23

TL;DR: I have an CMS system that stores attachments (opaque files) using SHA-1 of the file contents as the filename. How to verify if uploaded file really matches one in the storage, given that I already know that SHA-1 hash matches for both files? I'd like to have high performance.

Long version:

When an user uploads a new file to the system, I compute SHA-1 hash of the uploaded file contents and then check if a file with identical hash already exists in the storage backend. PHP puts the uploaded file in /tmp before my code gets to run and then I run sha1sum against the uploaded file to get SHA-1 hash of the file contents. I then compute fanout from the computed SHA-1 hash and decide storage directory under NFS mounted directory hierarchy. (For example, if the SHA-1 hash for a file contents is 37aefc1e145992f2cc16fabadcfe23eede5fb094 the permanent file name is /nfs/data/files/37/ae/fc1e145992f2cc16fabadcfe23eede5fb094.) In addition to saving the actual file contents, I INSERT a new line into a SQL database for the user submitted meta data (e.g. Content-Type, original filename, datestamp, etc).

The corner case I'm currently figuring out is the case where a new uploaded file has SHA-1 hash that matches existing hash in the storage backend. I know that the changes for this happening by accident are astronomically low, but I'd like to be sure. (For on purpose case, see https://shattered.io/)
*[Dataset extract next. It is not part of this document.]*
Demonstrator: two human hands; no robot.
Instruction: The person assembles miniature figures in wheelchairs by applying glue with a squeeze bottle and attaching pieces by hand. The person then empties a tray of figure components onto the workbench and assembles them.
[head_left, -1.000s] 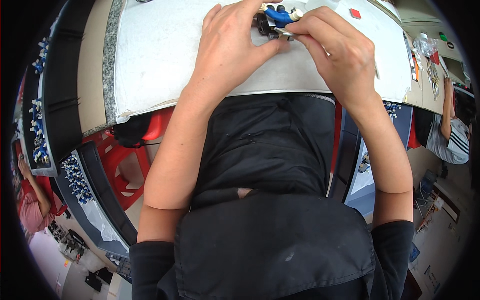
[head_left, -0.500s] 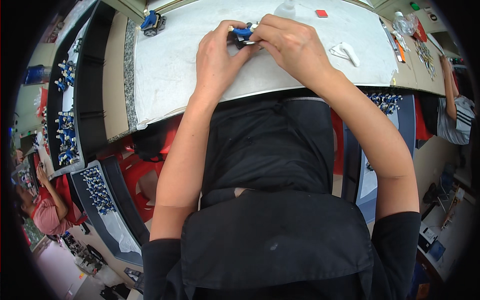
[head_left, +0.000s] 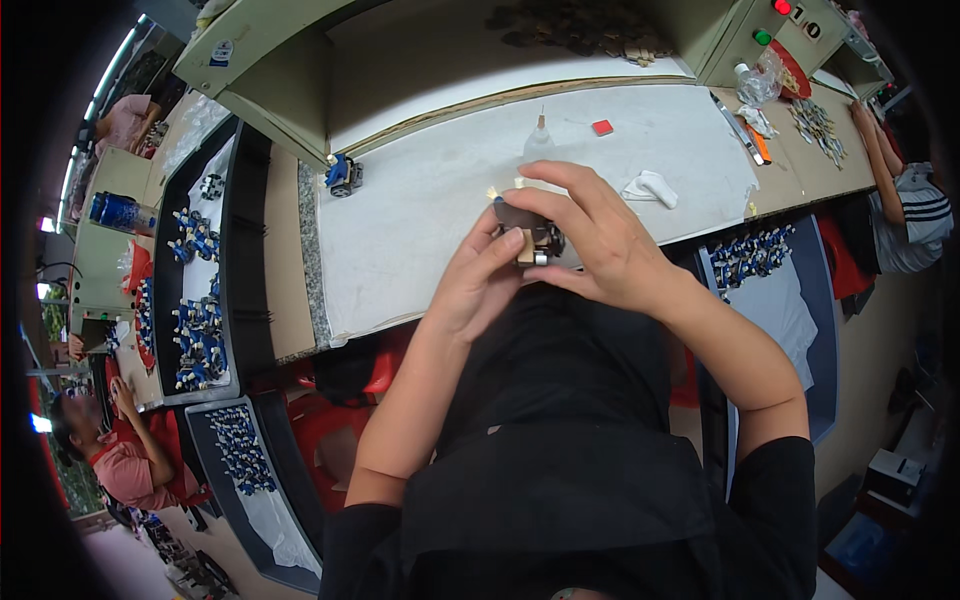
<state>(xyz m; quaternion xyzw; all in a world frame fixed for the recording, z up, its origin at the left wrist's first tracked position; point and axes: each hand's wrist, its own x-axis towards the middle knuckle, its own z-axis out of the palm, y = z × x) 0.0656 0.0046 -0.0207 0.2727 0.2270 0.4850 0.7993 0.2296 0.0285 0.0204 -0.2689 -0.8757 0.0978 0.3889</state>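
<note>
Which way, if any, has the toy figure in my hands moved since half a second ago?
Yes: the toy figure has moved toward you, appearing closer to the near edge of the white mat.

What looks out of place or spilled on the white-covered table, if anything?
No spill is visible. One blue-and-black toy sits alone at the far left corner of the white cover, apart from similar toys in the black tray; slightly odd, perhaps deliberate.

1 small red square [head_left: 601,128] lies on a white sheet [head_left: 420,190], near a clear bottle [head_left: 537,147]
</note>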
Given two filenames $file_a and $file_b, how to quickly check if both files have identical contents? Assume that files are too big to be loaded into memory. With Python, I'd use filecmp.cmp() but PHP does not seem to have anything similar. I know that this can be done with fread() and aborting if a non-matching byte is found, but I'd rather not write that code.

Mikko Rantalainen
  • 14,132
  • 10
  • 74
  • 112
  • Are you trying to hedge against hash collisions? – jlew Sep 17 '13 at 12:34
  • Using hash is a good idea. As you've mentioned, probability of collision is astronomically low - so you can be sure in common case, that it will be ok. If not - let us know your case with content of those files :p – Alma Do Sep 17 '13 at 12:34
  • git is using sha1 so I think you'r a safe enough to use sha1 :) – Kakawait Sep 17 '13 at 12:36
  • I'm trying to avoid possibly losing the file contents because of a hash collision. And yes, if I ever see a collision, I'll keep both files. I would bet that in that case I will find that my permanent storage has bitrotted. (The changes of getting a random bit error on any storage device seems much higher than finding SHA-1 collision; I'd like to have a new copy of the corrupted file in this case, still.) – Mikko Rantalainen Sep 17 '13 at 12:42
  • @Kakawait: `git` also does compare-by-bytes test before trusting that the file is identical just because SHA-1 hash happens to match, as far as I know. – Mikko Rantalainen Sep 17 '13 at 12:43
  • Thanks @Mikko Rantalainen for this information. I didn't know – Kakawait Sep 17 '13 at 12:44
  • Maybe you can use another hashing function to compare if the other one produce the same result. – invisal Sep 17 '13 at 12:48

7 Answers7

31

If you already have one SHA1 sum, you can simply do:

if ($known_sha1 == sha1_file($new_file))

otherwise

if (filesize($file_a) == filesize($file_b)
    && md5_file($file_a) == md5_file($file_b)
)

Checking file size too, to somewhat prevent a hash collision (which is already very unlikely). Also using MD5 because it's significantly faster than the SHA algorithms (but a little less unique). Use sha1_file() if you want even less chance of a collision.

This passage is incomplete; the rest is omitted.